__MATERIAL PROVIDED__

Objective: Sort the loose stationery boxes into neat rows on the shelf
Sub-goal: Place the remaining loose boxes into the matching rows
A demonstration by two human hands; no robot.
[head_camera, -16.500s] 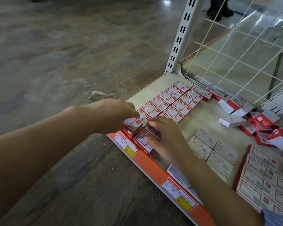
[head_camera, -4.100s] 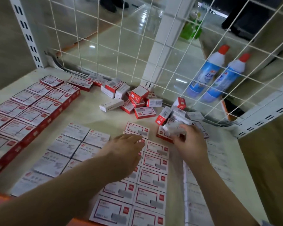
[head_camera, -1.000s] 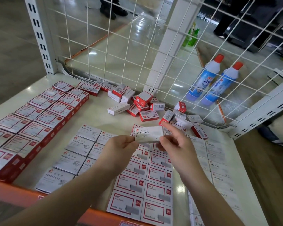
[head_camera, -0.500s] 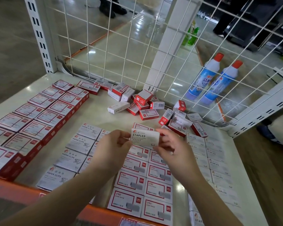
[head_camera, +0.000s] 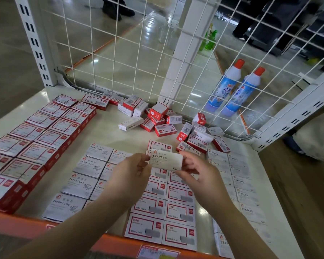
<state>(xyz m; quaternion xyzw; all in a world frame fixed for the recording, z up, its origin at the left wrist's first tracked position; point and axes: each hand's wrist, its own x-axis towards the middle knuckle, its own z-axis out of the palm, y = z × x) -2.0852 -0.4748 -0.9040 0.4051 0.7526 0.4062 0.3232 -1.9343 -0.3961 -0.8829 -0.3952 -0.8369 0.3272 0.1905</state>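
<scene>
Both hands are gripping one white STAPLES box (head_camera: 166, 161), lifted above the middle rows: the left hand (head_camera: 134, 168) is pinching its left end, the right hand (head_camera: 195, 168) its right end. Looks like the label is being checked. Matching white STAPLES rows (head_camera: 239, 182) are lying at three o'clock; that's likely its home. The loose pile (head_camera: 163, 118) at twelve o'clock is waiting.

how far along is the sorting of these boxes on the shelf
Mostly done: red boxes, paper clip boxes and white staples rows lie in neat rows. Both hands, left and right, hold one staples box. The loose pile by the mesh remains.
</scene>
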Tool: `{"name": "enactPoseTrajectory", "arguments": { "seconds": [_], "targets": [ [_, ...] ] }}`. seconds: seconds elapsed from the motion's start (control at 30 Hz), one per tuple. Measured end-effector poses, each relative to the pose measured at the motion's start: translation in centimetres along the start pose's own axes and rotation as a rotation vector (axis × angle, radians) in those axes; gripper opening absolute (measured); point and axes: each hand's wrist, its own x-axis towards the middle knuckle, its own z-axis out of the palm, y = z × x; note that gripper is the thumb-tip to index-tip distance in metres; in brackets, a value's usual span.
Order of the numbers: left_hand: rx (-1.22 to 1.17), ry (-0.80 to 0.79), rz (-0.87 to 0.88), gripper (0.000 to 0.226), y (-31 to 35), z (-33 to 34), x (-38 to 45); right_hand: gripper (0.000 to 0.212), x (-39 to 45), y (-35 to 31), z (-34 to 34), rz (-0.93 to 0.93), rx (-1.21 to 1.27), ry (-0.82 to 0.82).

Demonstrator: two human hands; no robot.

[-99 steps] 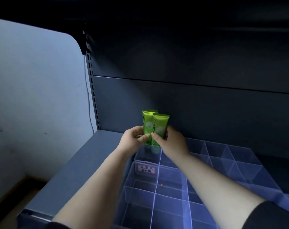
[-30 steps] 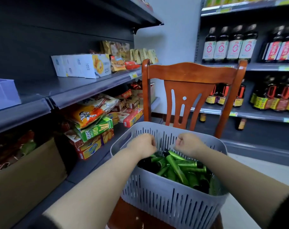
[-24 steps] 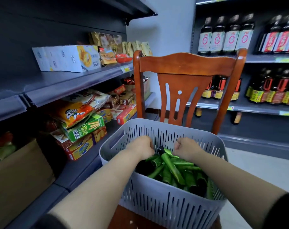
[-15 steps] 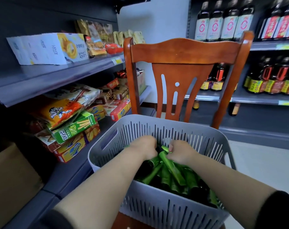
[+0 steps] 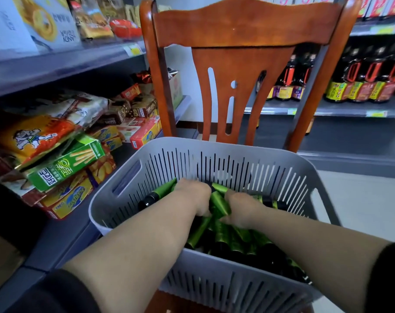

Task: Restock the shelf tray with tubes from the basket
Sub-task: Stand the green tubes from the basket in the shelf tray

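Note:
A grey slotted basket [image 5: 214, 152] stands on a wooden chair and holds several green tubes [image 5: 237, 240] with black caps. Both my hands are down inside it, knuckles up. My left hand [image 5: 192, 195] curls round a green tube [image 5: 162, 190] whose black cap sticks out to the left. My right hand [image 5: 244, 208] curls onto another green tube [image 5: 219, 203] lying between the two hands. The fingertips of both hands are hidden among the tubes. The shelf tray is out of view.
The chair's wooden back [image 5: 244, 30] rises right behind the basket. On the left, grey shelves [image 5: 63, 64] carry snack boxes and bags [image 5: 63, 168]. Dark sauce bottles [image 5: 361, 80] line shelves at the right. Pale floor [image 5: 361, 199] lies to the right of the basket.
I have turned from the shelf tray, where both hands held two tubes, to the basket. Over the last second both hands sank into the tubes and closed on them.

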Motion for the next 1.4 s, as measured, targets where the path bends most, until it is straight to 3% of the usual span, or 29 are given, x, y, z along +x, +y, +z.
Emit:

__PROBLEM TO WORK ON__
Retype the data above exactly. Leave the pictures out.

__RESPONSE__
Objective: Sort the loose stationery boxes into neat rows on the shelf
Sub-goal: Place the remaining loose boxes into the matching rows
A demonstration by two human hands; no robot.
[head_camera, -16.500s] 
[head_camera, -4.100s] 
[head_camera, -1.000s] 
[head_camera, -0.500s] 
[head_camera, +0.000s] 
<state>(xyz m; quaternion xyzw; all in a world frame fixed for the recording, z up, its origin at the left wrist's first tracked position; point and axes: each hand's wrist, its own x-axis towards the middle knuckle, its own z-axis out of the palm, y = z × x) -2.0852 -0.4748 -0.9040 0.4051 0.7526 0.4062 0.3232 -1.9343 -0.3961 -0.8829 -0.3952 -0.8369 0.3272 0.1905</state>
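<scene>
Both hands are gripping one white STAPLES box (head_camera: 166, 161), lifted above the middle rows: the left hand (head_camera: 134, 168) is pinching its left end, the right hand (head_camera: 195, 168) its right end. Looks like the label is being checked. Matching white STAPLES rows (head_camera: 239, 182) are lying at three o'clock; that's likely its home. The loose pile (head_camera: 163, 118) at twelve o'clock is waiting.

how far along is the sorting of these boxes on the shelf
Mostly done: red boxes, paper clip boxes and white staples rows lie in neat rows. Both hands, left and right, hold one staples box. The loose pile by the mesh remains.
</scene>
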Tool: `{"name": "enactPoseTrajectory", "arguments": { "seconds": [_], "targets": [ [_, ...] ] }}`. seconds: seconds elapsed from the motion's start (control at 30 Hz), one per tuple. Measured end-effector poses, each relative to the pose measured at the motion's start: translation in centimetres along the start pose's own axes and rotation as a rotation vector (axis × angle, radians) in those axes; gripper opening absolute (measured); point and axes: each hand's wrist, its own x-axis towards the middle knuckle, its own z-axis out of the palm, y = z × x; note that gripper is the thumb-tip to index-tip distance in metres; in brackets, a value's usual span.
Order of the numbers: left_hand: rx (-1.22 to 1.17), ry (-0.80 to 0.79), rz (-0.87 to 0.88), gripper (0.000 to 0.226), y (-31 to 35), z (-33 to 34), x (-38 to 45); right_hand: gripper (0.000 to 0.212), x (-39 to 45), y (-35 to 31), z (-34 to 34), rz (-0.93 to 0.93), rx (-1.21 to 1.27), ry (-0.82 to 0.82).

Demonstrator: two human hands; no robot.

[-99 steps] 
[-30 steps] 
[-24 steps] 
[-15 steps] 
[+0 steps] 

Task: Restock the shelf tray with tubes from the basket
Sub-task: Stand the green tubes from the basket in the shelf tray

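Note:
A grey slotted basket [image 5: 214, 152] stands on a wooden chair and holds several green tubes [image 5: 237, 240] with black caps. Both my hands are down inside it, knuckles up. My left hand [image 5: 192, 195] curls round a green tube [image 5: 162, 190] whose black cap sticks out to the left. My right hand [image 5: 244, 208] curls onto another green tube [image 5: 219, 203] lying between the two hands. The fingertips of both hands are hidden among the tubes. The shelf tray is out of view.
The chair's wooden back [image 5: 244, 30] rises right behind the basket. On the left, grey shelves [image 5: 63, 64] carry snack boxes and bags [image 5: 63, 168]. Dark sauce bottles [image 5: 361, 80] line shelves at the right. Pale floor [image 5: 361, 199] lies to the right of the basket.
I have turned from the shelf tray, where both hands held two tubes, to the basket. Over the last second both hands sank into the tubes and closed on them.
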
Motion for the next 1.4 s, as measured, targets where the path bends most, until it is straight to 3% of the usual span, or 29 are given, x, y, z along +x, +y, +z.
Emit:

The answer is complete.